App needed to complete assignments ceased to function early on - forum / admin did not help to find solution. Otherwise good intro to get started with ML.

автор: Deleted A

5 июня 2016 г.

Generally ok. Towards the end of the course, the lectures could have been a bit more in depth - or provide students with a more in depth reading list.

автор: Kai W

21 нояб. 2015 г.

I think this is an excellent course. I would have given 5 stars if this course is not based on Graphlab which is not affordable to the general public.

автор: Murat O

28 янв. 2016 г.

Gives a really broad overview of ML concepts. Examples (and assignments) use a commercial Dato product called (GraphLab Create). Expect nothing else.

автор: suresh k p

28 июля 2018 г.

Nice explanation of basic ML but I would suggest please provide the practise tool with proper integration.That is a big headcahe in this course.

автор: Paul C

24 нояб. 2016 г.

A solid course, let down by quality issues in the last two modules. I hope these are fixed soon because it would make this a top notch course...

автор: Jawahir M A K

17 июля 2020 г.

It will give you an overview about the ML concept.

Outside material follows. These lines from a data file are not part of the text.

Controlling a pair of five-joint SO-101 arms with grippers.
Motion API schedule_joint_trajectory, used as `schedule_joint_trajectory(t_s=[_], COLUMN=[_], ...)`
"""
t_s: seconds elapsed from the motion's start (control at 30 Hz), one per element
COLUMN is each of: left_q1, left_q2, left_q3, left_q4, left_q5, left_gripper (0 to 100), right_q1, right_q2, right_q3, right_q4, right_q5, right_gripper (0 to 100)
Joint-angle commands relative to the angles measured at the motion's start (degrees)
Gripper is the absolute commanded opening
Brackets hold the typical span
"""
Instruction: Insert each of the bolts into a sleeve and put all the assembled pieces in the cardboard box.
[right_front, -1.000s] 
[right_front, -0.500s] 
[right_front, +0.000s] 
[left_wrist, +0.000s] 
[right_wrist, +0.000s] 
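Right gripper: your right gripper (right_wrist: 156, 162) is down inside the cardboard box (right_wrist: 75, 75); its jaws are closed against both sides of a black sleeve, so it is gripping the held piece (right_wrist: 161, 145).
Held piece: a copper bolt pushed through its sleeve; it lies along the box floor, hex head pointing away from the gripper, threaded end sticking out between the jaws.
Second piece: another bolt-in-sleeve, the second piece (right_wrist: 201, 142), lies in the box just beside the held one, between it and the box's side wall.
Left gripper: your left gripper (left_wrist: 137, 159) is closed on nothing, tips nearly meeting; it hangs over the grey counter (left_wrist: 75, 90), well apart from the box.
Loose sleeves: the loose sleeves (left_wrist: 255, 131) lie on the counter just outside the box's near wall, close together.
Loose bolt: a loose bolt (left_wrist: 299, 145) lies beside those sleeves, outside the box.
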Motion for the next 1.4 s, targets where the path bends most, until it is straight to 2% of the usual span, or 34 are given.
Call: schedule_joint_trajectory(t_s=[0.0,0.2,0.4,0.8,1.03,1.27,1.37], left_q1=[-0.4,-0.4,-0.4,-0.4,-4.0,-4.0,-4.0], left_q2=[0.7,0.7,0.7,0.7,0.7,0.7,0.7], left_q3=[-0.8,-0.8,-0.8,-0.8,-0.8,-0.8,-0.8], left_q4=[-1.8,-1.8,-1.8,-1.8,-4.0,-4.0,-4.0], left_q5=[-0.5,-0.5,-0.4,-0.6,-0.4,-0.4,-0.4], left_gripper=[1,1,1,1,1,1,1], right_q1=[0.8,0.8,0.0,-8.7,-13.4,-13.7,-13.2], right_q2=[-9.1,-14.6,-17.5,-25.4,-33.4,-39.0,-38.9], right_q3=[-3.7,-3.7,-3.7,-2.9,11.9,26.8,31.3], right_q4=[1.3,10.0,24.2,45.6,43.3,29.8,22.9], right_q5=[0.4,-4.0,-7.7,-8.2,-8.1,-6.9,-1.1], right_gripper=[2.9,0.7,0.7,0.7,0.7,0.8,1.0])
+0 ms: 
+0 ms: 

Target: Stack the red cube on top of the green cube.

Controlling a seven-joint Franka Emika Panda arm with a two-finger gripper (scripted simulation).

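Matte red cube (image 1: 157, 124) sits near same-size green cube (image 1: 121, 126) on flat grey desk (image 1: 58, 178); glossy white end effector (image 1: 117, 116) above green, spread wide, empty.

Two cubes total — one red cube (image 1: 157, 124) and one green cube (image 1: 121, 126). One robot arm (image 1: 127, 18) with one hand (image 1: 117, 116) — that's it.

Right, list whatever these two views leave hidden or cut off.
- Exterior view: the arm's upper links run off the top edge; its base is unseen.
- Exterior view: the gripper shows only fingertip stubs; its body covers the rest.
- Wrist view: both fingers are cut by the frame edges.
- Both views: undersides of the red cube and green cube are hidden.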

But to get detail we need to have the specialization course or learn it our self.

автор: Kristoffer H

8 июня 2016 г.

Get ready for a course that assumes you have all the software they use already installed without advanced notice or instructions!

автор: Nouf A

26 мая 2022 г.

s​ome of the video content is old, and some of python functions explained gives errors as it have changed and command is updated

автор: Abiodun M

18 мар. 2018 г.

Very good course; except the bugs in Graphlab with reference to .apply and lambda workers command . This needs to be fixed.....

автор: Corey K

11 мар. 2016 г.

All algorithms were black boxed. It was a nice course on how to use Dato's GraphLab and an overview of ML concepts.

автор: Michael B

2 нояб. 2015 г.

Fun lectures but the coverage is too simplistic. Looking forward to the more in-depth courses in the specialization.

автор: Aleksei Z

16 янв. 2020 г.

Materials from video differ from the web ( in videos graphlab, in materials Turicreat), including home assignment.

автор: Yuliana F N

22 дек. 2020 г.

Me pareció algo confusa la explicación de los modelos de recomendación, creo que debió ser más clara y y práctica.

автор: Ajay S

4 мар. 2019 г.

Good for beginner level, not for intermediate or advance level. I learned more about graphlab than anything else.

автор: Serban C S

11 февр. 2018 г.

Using a proprietary library for a paid course is not really a big issue but some people will be turned off by it.

автор: Pēteris K

23 сент. 2017 г.

Definitely a good intro to the richness of ML, but would have preferred more rigorous assignments and evaluation.

автор: Luca

10 нояб. 2016 г.

not using scikit and assigment way too easy, not challenging, but high quality video, very easy to understand .

автор: Pubudu W

10 июля 2017 г.

Good survey course on ML techniques. Not very detailed and the exercises are too simplistic for real learning.